Just Friends (2005) / Comedy-Romance
MPAA Rated: PG-13 for language, crude humor and sexual humor
Running Time: 96 min.Cast: Ryan Reynolds, Amy Smart, Anna Faris, Chris Klein, Christopher Marquette, Julie Hagerty
Director: Roger Kumble
Screenplay: Adam "Tex" Davis
Review published February 26, 2006
Just Friends is a silly slapstick romantic comedy, not too dissimilar from the kind of movie generally associated with Farrelly Brothers' or Adam Sandler's style of humor. It's sophomoric, reveling in cheesy music and attitudes, while the characters are all off-the-wall eccentric in a wildly bipolar fashion. Surprisingly, for a dumb comedy, there are actually some effective moments interspersed between the pratfalls, but the lack of subtle charm and grace eventually does mar the film's overall appeal.

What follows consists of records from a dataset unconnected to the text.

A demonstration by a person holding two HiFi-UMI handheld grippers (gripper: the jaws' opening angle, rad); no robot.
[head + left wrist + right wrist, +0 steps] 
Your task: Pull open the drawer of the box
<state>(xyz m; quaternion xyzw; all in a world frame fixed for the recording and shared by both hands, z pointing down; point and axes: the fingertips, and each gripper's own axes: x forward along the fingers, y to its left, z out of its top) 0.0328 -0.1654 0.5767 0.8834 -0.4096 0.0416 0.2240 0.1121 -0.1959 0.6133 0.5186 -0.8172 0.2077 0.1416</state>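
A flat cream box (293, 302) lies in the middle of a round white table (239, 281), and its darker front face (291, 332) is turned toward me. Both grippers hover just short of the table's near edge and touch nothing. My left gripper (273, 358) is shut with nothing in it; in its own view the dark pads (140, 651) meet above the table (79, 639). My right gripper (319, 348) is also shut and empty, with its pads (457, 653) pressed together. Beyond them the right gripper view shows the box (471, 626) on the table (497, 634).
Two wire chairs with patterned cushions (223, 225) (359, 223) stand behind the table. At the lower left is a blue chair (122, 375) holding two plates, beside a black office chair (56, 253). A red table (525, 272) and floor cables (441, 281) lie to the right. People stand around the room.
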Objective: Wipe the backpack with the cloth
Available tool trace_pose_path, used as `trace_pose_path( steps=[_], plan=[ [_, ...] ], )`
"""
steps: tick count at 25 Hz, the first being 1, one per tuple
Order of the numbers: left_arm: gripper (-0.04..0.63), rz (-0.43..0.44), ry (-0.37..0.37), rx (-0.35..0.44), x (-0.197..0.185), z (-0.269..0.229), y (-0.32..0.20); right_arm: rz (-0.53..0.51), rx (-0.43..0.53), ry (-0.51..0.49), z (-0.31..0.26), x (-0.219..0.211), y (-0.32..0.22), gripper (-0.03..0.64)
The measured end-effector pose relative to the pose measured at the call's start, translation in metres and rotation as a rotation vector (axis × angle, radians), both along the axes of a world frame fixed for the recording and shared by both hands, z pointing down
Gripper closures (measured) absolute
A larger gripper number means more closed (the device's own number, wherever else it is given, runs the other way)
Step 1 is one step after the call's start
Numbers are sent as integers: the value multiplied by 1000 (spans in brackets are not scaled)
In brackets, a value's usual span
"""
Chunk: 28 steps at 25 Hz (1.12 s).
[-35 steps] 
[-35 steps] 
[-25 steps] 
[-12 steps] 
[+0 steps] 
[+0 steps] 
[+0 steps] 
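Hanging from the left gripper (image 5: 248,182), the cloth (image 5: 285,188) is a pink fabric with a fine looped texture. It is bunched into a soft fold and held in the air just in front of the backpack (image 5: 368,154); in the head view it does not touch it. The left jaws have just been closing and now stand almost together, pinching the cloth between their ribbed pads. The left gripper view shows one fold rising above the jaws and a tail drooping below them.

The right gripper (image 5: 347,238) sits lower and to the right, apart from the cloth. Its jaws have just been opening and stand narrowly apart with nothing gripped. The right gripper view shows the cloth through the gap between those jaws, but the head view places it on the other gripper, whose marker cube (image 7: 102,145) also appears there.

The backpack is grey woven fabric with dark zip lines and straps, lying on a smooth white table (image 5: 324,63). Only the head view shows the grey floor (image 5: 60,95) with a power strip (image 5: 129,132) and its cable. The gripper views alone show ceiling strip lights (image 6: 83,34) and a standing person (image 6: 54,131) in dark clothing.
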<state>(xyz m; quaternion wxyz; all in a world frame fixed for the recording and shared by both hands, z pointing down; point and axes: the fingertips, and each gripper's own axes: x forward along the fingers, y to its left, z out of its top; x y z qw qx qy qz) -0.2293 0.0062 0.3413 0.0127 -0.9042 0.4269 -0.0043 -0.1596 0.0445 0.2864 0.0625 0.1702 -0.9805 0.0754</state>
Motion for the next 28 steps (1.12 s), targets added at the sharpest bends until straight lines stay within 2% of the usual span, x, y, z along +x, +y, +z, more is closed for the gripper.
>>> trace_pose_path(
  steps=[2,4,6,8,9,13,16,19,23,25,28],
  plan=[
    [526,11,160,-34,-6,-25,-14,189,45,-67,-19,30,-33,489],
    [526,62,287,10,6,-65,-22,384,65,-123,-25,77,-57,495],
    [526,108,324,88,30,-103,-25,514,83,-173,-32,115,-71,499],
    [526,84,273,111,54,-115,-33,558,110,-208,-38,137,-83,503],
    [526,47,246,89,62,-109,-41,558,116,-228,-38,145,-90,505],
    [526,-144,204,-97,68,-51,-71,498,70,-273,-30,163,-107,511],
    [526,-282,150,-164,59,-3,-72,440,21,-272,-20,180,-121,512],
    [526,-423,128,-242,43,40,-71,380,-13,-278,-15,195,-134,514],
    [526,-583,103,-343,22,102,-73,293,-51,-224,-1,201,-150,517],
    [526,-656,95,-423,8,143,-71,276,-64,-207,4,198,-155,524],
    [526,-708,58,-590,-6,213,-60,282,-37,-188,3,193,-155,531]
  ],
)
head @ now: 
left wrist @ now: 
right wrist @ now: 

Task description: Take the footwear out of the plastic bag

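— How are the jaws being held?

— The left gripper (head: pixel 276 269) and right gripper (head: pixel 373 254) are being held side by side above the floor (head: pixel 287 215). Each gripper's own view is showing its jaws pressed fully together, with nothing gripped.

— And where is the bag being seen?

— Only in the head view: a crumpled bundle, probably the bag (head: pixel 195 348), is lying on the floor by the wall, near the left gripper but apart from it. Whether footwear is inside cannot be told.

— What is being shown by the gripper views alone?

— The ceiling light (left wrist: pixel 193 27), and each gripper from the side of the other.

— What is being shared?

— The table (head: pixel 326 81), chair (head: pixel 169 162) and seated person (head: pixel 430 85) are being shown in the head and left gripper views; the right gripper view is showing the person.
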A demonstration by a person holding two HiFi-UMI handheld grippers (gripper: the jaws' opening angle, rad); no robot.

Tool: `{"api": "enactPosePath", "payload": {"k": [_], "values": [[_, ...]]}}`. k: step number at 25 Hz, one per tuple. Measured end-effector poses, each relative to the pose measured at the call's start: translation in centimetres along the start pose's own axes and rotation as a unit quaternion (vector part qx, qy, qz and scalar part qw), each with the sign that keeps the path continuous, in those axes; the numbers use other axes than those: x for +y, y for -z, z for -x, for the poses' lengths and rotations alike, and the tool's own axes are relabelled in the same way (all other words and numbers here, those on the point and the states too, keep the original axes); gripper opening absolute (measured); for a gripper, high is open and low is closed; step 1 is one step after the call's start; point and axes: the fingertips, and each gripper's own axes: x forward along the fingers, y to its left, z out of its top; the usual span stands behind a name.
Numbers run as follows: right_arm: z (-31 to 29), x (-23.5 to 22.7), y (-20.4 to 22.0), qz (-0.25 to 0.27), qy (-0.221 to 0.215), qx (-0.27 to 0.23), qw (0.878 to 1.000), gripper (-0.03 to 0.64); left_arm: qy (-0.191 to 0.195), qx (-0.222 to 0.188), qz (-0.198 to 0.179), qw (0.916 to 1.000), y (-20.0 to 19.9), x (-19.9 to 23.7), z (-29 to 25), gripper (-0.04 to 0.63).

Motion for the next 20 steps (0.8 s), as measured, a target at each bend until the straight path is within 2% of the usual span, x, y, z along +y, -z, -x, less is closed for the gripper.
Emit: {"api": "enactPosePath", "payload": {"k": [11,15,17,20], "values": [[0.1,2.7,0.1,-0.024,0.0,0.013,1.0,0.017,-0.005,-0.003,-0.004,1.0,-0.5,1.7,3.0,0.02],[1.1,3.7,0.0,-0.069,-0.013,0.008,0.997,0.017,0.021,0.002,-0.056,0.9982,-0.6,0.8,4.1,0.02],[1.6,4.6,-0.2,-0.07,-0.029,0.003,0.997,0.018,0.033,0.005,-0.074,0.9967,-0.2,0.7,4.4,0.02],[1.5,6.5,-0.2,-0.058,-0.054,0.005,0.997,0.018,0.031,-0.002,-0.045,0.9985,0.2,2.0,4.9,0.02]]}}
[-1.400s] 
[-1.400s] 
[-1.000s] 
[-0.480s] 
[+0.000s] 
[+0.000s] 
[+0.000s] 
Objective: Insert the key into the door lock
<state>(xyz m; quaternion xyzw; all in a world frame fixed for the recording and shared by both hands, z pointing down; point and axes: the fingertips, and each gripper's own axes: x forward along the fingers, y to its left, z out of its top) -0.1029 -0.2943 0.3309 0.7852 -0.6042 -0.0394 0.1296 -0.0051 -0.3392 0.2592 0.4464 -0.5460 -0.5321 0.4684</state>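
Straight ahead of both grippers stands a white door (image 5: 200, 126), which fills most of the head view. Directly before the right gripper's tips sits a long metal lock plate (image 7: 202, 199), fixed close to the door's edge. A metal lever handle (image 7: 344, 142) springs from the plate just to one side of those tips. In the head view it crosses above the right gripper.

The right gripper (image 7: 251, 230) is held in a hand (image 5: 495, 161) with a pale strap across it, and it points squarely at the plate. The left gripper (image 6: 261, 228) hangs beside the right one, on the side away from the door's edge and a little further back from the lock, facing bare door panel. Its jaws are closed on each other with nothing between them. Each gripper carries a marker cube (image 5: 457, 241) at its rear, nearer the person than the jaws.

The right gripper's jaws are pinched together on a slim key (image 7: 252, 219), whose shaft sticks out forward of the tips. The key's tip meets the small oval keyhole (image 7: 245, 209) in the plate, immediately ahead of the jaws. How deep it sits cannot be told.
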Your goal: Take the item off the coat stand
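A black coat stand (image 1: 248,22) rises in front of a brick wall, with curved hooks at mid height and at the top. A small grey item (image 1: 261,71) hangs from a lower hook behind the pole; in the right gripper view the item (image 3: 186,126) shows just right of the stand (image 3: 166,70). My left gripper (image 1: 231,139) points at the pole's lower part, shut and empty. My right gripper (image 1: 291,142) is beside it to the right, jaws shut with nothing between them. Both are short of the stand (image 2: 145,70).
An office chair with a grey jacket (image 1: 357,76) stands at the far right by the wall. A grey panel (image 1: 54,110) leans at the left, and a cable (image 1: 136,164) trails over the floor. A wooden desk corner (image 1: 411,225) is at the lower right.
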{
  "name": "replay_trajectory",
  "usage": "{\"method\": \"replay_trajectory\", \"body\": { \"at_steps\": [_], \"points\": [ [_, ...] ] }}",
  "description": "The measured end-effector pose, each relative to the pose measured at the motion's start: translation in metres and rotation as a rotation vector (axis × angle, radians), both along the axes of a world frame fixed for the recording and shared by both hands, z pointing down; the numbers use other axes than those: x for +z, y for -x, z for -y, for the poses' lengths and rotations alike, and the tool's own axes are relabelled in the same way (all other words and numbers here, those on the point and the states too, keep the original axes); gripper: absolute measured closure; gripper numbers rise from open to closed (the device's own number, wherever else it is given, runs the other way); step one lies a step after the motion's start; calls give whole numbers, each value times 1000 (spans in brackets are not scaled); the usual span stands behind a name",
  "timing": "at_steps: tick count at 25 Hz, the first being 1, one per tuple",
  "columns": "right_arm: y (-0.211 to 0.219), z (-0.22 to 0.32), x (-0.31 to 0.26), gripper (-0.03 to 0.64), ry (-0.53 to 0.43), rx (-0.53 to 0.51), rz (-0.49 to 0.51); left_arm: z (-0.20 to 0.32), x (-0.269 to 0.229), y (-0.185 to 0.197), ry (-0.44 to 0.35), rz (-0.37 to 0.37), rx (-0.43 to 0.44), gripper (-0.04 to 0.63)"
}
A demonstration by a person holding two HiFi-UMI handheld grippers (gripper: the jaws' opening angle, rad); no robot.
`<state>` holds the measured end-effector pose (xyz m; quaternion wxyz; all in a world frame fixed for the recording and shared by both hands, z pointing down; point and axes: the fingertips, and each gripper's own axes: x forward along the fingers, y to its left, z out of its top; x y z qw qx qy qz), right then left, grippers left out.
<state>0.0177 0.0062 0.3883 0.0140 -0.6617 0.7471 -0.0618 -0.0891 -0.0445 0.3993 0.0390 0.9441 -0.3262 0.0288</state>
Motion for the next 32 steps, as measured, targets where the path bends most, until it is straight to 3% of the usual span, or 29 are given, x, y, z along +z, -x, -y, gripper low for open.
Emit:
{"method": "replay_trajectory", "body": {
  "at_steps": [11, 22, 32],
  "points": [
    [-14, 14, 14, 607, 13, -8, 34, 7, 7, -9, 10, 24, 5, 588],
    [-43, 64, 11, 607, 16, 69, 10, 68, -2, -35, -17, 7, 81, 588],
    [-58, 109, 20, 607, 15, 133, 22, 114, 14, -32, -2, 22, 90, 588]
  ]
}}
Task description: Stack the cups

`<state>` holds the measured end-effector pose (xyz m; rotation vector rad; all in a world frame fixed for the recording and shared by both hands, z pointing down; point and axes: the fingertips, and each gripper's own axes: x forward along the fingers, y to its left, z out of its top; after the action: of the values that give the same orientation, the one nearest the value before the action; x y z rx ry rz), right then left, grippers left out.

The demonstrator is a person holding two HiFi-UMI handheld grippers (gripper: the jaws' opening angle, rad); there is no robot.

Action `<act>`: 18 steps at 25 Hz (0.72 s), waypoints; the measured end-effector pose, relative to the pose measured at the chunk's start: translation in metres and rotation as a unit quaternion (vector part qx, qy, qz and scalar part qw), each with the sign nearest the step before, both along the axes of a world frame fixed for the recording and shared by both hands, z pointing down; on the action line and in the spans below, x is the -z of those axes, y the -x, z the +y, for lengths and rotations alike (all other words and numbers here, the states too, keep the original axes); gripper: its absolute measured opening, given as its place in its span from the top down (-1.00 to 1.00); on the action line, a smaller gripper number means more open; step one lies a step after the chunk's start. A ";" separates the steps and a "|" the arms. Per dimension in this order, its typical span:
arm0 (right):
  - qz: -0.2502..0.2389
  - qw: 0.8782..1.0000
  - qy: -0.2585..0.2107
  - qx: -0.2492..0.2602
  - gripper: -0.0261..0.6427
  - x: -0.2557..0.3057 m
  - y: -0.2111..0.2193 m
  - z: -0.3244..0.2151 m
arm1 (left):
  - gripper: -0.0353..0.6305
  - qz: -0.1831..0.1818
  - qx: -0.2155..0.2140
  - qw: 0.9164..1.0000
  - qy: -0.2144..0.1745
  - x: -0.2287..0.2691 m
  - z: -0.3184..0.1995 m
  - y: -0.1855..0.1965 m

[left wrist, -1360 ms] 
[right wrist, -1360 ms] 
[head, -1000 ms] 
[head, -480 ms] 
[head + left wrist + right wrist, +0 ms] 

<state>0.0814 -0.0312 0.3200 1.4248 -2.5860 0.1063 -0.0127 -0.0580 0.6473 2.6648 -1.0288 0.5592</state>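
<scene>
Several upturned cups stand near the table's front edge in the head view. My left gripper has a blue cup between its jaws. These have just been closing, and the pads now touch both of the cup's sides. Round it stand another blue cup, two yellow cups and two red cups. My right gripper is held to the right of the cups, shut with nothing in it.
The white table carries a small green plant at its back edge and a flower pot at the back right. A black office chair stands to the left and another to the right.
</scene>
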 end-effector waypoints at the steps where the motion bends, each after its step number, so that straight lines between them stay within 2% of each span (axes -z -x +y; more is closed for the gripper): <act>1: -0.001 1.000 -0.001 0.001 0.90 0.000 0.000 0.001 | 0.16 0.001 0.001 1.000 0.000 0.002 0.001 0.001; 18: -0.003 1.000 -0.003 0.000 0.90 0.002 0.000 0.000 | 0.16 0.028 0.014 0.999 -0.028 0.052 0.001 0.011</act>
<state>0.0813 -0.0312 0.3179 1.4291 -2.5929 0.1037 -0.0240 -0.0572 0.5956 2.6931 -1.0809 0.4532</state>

Ryan Reynolds (Waiting..., The Amityville Horror) dons the "fat suit" as he plays rotund New Jersey high school senior Chris Brander, a sweet-natured guy who has been best friends with one of the school's hottest girls, Jamie Palomino (Smart, The Butterfly Effect). Chris appreciates the friendship, but now on the verge of graduation, he feels it's time to admit to Jamie the one thing he has kept hidden throughout the relationship -- he is in love with her. The truth does come out, but not in the way he hoped that it would, and humiliated, the two drift apart.
Fast forward ten years to find Chris as a hotshot record producer, making big bucks and no longer the chubby guy he was in high school. His latest assignment is to get the contract for the new album by pop sensation Samantha James (Faris, Scary Movie 3), a crazy free-spirited psycho that he must pretend to woo for his record company. A fluke forces their Paris-bound airplane down in New Jersey, and while they are stuck there for a few days, they stay at Chris' mom's house. Chris is the envy of many in the town that he once new, with his new awesome physique and success, but the one person not impressed by his less-than-sweet personality is his old crush, Jamie. Chris lays on the moves, but the more he tries, the less she seems to like the new him. With another suitor on the make in singer/ambulance guy Dusty (Klein, The Long Weekend), the competition is on as to which loser-turned-catch will bag Jamie for a happily ever after.
Had director Roger Kumble (Cruel Intentions, The Sweetest Thing) decided to make this a more subdued comic romance, like the movies that John Cusack would make in the 1980s, Just Friends might have had a chance to be a real winner. Unfortunately, whenever it looks like the movie might veer into the realm of being a deeper experience, more superficially broad gags are infused in. as if Kumble and Reynolds didn't want to be seen as too soft in their delivery. While they do manage to get the laughs, it comes at the cost of the romance, and the unevenness in tone keeps this vehicle grounded into mediocrity for the duration. Note to future filmmakers: stop letting Ryan Reynolds ad-lib; his juvenile comic tendencies go completely against the grain of most films he is in.
Chalk up the reason why Just Friends doesn't work to cold feet, as the makers seem too afraid to really try to make something poignant out of this interesting idea. That it actually does manage to work a certain magic at times only serves to frustrate more when it comes crashing back down into crass behavior again. For a movie about a self-centered jerk that has to find his inner sweetness to be loved, it's ironic that those that concocted this premise think they need to go into "jerk mode" whenever things look like they might be sweet. Like Jamie, we tend to like the sweet side more, you a-holes.